Ascribe
Simple attributes for your Ruby objects.
Why?
It seems there comes a point during all of my projects where I end up hacking up some sort of attribute and validation system into my models. I decided it was finally time I extracted my hacks into a library that provided a consistent way to add attributes to my classes that offered more than simple accessor methods. Models aren't always tied to an ORM that does this magic for you :)
Installation
gem install ascribe
If you're using Bundler, make sure you add it to your Gemfile:
gem 'ascribe', '>= 0.0.2'
Usage
To use Ascribe in a model, just make your class look like this:
require 'ascribe'
class Foo
include Ascribe::Attributes
end
Declaring Attributes
Use the attribute
class method to define attributes on your model. The sole requirements are the name and type of the attribute.
class User
include Ascribe::Attributes
attribute :name, String
attribute :email, String
end
Setting types
The type is the second argument of the attribute
class method. Type should always be a class name, as Ascribe checks that the assigned value is an instance of the class.

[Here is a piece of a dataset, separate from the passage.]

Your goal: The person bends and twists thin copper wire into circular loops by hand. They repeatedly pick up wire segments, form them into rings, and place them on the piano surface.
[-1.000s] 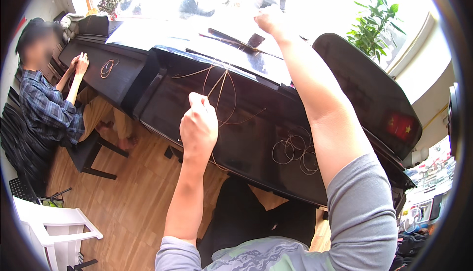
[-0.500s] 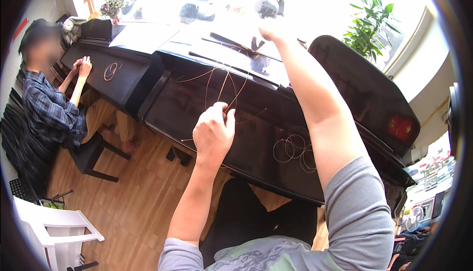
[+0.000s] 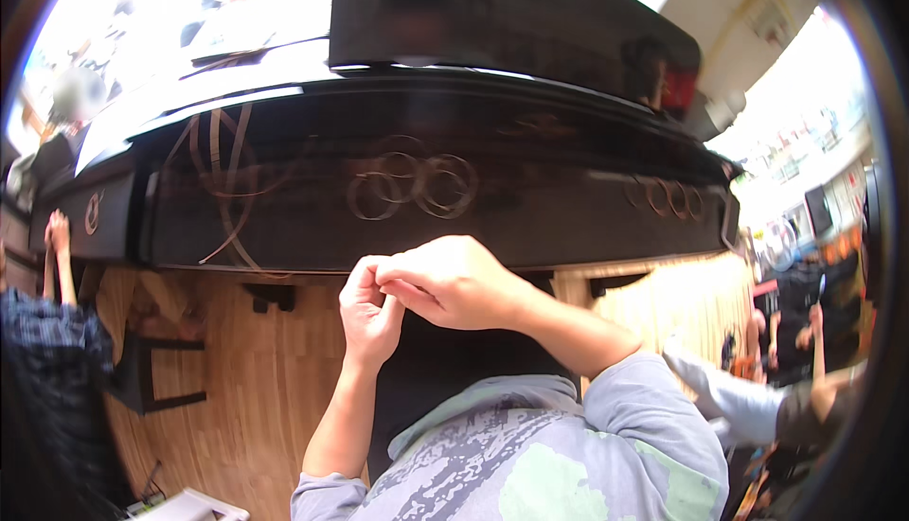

Type can be a single class name, or an array of classes
class Foo
attribute :bar, String
attribute :baz, [String, Symbol]
end
Specifying defaults
Defaults can be set via the :default key for an attribute. Defaults can either be a standard values (strings, arrays, hashes, etc), or they can be anything that responds to #call
, like Procs.
class Pants
attribute :on, [TrueClass, FalseClass], :default => false
end
pants = Pants.new
pants.on #=> false
Validation options
Ascribe can validate attributes in a number of ways
class Post
attribute :title, String, :required => true # presence
attribute :body, String, :length => { :min => 0, :max => 1000 } # length
attribute :hits, Integer, :numeric => true # numericality
attribute :email, String, :format => /\b[A-Z0-9._%-]+@[A-Z0-9.-]+\.[A-Z]{2,4}\b/ # format
attribute :tags, Array, :in => ["foo", "bar"], :not_in => ["baz", "qux"] # inclusion/exclusion
end
Bonus options
If any attributes not explicitly stated are included in the hash used to instantiate your object, they won't throw an error or be discarded; instead, they get assigned to the @options instance variable (handy if you need arbitrary attributes sometimes):
class Foo
attribute :bar, String
end
foo = Foo.new(:bar => "asdf", :baz => "qwer", :qux => "zxcv")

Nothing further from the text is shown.